In terms of its size, it’s a bit of an odd fish, but that doesn’t stop the Mercedes E-Class Cabriolet from being seriously desirable. What’s more, Mercedes’ past form with four-seat cabriolets suggests it could be one of the best out there – even if it finds itself with relatively few direct rivals.

Reasons to buy

  • Chic looks and strong image
  • Lovely interior
  • Comfortable and quiet to drive
Pick of the range
E220d AMG Line Premium
Smooth diesel engine and lots of kit at a realistic price
Most economical
E220d AMG Line Premium
That economy is a big part of why this is our favourite version overall
Best avoided
E300
More expensive than E220d and not as nice to drive

Running costs for a Mercedes-Benz E Class 4/5

Comparing the Mercedes E-Class Cabriolet’s prices with those of competitors such as the Audi A5 and BMW 4 Series is a rather a confusing business. These cars are a perfect match for the smaller C-Class Cabriolet on price, and although it’s a good slice bigger, the E-Class really doesn’t cost that much more. Compare the E with other big drop-tops like the BMW 8 Series, meanwhile, and it costs many thousands less.

It’s worth noting that the Mercedes will cost you more to maintain and to fuel than its smaller rivals, simply by dint of its extra size and weight; of course, that also means it’ll be less expensive to run than larger four-seat cabrios, too. What’s more, the E-Class Cabriolet holds its value very well, which helps to mitigate any extra cost involved in buying it – even if it doesn’t do so entirely.

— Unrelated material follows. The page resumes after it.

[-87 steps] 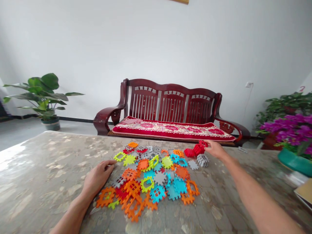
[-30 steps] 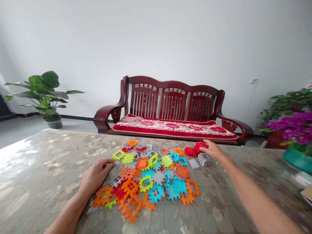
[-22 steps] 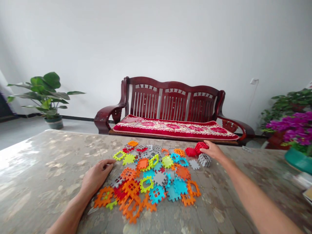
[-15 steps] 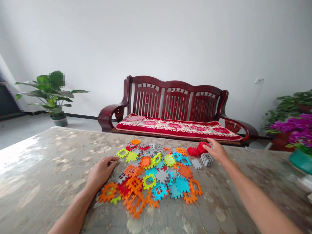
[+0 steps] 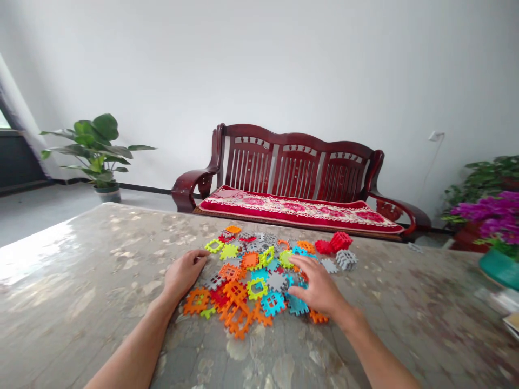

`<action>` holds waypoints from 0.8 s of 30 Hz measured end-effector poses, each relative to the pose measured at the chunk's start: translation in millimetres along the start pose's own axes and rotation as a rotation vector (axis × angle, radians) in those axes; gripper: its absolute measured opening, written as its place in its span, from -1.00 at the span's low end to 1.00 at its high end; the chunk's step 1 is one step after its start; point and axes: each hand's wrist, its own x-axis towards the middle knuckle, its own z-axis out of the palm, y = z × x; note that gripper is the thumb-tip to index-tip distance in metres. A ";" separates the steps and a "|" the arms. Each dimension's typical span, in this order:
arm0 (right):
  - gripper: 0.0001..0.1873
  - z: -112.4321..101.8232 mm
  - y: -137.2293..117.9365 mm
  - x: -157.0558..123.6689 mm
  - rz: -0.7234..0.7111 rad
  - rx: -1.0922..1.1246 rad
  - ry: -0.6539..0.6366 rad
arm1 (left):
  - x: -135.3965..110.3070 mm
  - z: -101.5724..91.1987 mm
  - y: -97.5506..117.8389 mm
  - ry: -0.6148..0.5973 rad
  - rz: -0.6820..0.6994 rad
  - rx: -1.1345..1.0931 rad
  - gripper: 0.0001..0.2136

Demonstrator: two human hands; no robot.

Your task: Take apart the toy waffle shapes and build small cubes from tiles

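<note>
A pile of flat interlocking plastic tiles (image 5: pixel 251 270) in orange, blue, lime, grey and red lies on the marbled table (image 5: pixel 101 259). My left hand (image 5: pixel 184 274) rests flat at the pile's left edge, fingers loosely extended, holding nothing. My right hand (image 5: pixel 318 292) lies over the near right side of the pile, fingers spread on blue and orange tiles. Beyond the pile stand a red cube built of tiles (image 5: pixel 341 241), a flat red tile (image 5: pixel 323 247) and a grey tile cube (image 5: pixel 346 259), all apart from both hands.
A dark wooden bench (image 5: pixel 295 173) with a red flowered cushion stands behind the table. A leafy potted plant (image 5: pixel 97 151) is at the left. A teal pot with purple flowers (image 5: pixel 492 216) sits at the table's right edge.
My right hand has let go of the red cube at the far right and come back to the near right side of the pile. The view has shifted a little to the left.
</note>
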 end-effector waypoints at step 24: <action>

Reliability of a Mercedes-Benz E Class 3/5

Mercedes’ reputation in this area has been rather patchy in the last few years, and the manufacturer standings of Warranty Direct’s Reliability Index study won’t do too much to allay many fears on that score, as the brand is lodged firmly in the bottom half of the rankings. The situation looks a little rosier for E-Class owners specifically, though, because the last version represents the company’s second-best performing car in the study, with a very respectable score indeed.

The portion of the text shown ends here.